» **What is needed**
From the entries below, transcribe exactly the lines between the line holding "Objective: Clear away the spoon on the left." and the line holding "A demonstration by", inclusive; skip all other lines.
----- Input records -----
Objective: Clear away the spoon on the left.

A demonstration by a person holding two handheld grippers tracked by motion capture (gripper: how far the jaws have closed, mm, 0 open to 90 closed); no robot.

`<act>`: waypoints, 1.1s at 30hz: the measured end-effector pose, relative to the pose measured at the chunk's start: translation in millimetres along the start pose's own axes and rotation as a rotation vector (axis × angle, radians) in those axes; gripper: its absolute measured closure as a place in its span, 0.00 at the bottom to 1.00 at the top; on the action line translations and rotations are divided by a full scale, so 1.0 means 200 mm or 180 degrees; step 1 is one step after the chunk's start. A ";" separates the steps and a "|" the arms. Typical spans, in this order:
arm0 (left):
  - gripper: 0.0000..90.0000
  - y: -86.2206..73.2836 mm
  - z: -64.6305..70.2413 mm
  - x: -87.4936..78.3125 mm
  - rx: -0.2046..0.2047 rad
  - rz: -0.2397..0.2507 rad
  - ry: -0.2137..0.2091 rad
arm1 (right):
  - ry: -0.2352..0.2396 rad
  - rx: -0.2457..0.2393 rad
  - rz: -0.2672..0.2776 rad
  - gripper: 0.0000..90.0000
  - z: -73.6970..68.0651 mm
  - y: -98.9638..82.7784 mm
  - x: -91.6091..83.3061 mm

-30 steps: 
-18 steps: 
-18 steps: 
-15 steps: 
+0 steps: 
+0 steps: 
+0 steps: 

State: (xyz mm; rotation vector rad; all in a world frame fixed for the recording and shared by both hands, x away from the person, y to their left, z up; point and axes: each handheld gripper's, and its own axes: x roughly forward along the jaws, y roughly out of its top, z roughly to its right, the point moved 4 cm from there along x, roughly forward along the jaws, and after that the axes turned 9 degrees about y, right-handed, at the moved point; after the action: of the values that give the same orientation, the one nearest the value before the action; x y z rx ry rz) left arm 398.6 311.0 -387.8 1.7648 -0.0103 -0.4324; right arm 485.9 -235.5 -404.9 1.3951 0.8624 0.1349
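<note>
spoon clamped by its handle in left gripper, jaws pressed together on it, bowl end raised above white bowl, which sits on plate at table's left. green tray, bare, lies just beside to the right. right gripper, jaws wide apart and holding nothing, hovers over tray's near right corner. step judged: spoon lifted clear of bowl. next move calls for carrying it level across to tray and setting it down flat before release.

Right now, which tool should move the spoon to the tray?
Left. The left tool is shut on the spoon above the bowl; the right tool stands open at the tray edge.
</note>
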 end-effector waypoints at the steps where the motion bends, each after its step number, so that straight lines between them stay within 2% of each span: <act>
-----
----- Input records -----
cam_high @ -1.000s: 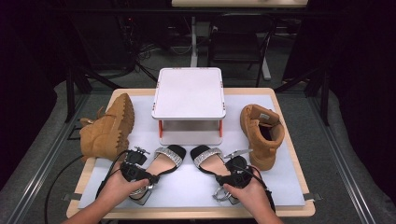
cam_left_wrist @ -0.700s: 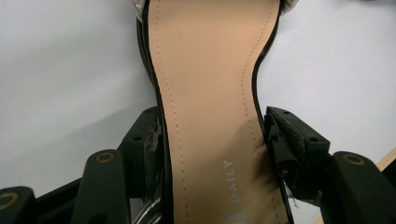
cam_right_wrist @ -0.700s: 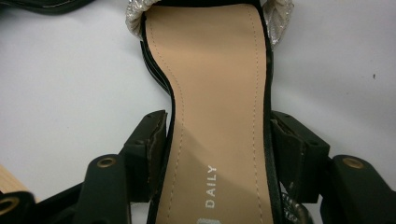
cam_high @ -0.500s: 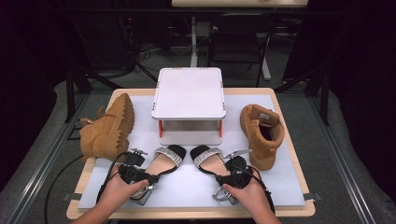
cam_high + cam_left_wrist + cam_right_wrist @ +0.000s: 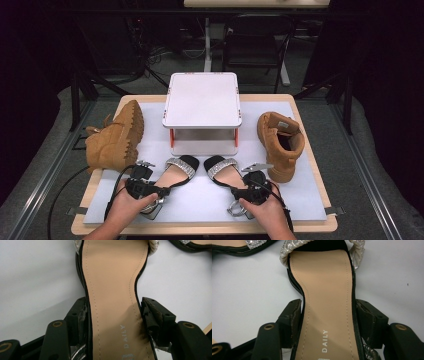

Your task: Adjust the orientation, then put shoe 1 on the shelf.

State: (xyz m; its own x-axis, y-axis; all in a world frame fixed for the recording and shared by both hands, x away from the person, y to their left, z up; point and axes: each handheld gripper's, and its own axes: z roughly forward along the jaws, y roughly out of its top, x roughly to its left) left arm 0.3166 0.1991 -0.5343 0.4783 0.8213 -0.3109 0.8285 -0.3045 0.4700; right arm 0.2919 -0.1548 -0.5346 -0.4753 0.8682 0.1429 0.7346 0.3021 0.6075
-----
» **Answer space**
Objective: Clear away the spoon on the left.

A demonstration by a person holding two handheld grippers tracked by motion capture (gripper: how far the jaws have closed, mm, 0 open to 90 closed); no robot.

No additional output is required for this exercise.